Sgominati i “delivery” della droga: tre misure cautelari per un giro d’affari da 160mila euro al mese
LODI VECCHIO - SAN DONATO Sequestrati complessivamente 27 chilogrammi di hascisc e 70mila euro in contanti
Lettura 1 min.Lodi Vecchio
Blitz dei carabinieri all’alba tra Lodi Vecchio e San Donato Milanese. I militari del Nucleo investigativo del comando provinciale di Lodi, con il supporto dei colleghi delle compagnie di San Donato Milanese, Lodi e Codogno e del Nucleo cinofili di Casatenovo, hanno eseguito un’ordinanza di misura cautelare emessa dal giudice per le indagini preliminari del Tribunale di Milano su richiesta della Direzione distrettuale antimafia.
Tre le persone raggiunte dal provvedimento, indagate a vario titolo per associazione finalizzata al traffico di sostanze stupefacenti e tentata estorsione. Contestualmente è stata eseguita anche una perquisizione nei confronti di un quarto indagato nell’ambito dello stesso procedimento.

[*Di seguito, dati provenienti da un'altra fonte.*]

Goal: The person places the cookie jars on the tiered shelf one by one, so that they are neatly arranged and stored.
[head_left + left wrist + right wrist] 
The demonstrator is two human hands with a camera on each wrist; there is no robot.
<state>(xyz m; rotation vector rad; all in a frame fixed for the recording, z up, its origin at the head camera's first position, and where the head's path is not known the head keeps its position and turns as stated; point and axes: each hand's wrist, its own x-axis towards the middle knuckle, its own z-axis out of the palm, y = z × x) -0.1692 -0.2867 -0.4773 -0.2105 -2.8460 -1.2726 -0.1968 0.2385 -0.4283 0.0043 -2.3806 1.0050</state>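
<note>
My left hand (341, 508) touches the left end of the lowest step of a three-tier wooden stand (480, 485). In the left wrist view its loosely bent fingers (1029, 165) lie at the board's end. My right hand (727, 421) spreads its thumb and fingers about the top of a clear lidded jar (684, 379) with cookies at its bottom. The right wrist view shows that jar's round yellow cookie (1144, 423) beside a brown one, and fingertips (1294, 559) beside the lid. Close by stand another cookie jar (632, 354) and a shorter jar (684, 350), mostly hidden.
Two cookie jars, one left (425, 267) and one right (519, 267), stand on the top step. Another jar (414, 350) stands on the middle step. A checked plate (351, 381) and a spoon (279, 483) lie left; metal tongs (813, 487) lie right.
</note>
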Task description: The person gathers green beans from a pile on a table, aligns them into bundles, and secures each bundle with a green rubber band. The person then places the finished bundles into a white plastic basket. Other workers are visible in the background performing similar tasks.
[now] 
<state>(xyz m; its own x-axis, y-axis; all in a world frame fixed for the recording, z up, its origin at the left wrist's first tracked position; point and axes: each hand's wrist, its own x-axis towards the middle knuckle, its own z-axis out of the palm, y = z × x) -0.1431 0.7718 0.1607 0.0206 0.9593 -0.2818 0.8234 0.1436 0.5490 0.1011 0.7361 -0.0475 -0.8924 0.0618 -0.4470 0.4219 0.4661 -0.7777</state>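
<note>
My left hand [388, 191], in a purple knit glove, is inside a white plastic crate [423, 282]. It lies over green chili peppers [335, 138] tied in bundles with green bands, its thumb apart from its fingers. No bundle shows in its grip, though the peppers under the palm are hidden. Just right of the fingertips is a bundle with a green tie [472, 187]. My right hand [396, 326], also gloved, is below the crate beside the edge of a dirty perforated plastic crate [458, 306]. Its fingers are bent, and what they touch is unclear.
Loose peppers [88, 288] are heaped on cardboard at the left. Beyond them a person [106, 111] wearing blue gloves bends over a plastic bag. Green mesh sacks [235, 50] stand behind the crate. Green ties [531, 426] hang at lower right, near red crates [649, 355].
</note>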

L’operazione rappresenta l’esito dell’indagine denominata “Delivery”, nome scelto per il particolare sistema utilizzato dal gruppo per la distribuzione della droga: la sostanza veniva infatti consegnata direttamente ai pusher presso le loro abitazioni. Le indagini, coordinate dalla Dda di Milano e condotte dal Nucleo investigativo di Lodi tra settembre 2024 e gennaio 2026 anche attraverso attività tecniche, hanno portato alla luce un’organizzazione con basi logistiche tra Lodi Vecchio e San Donato Milanese.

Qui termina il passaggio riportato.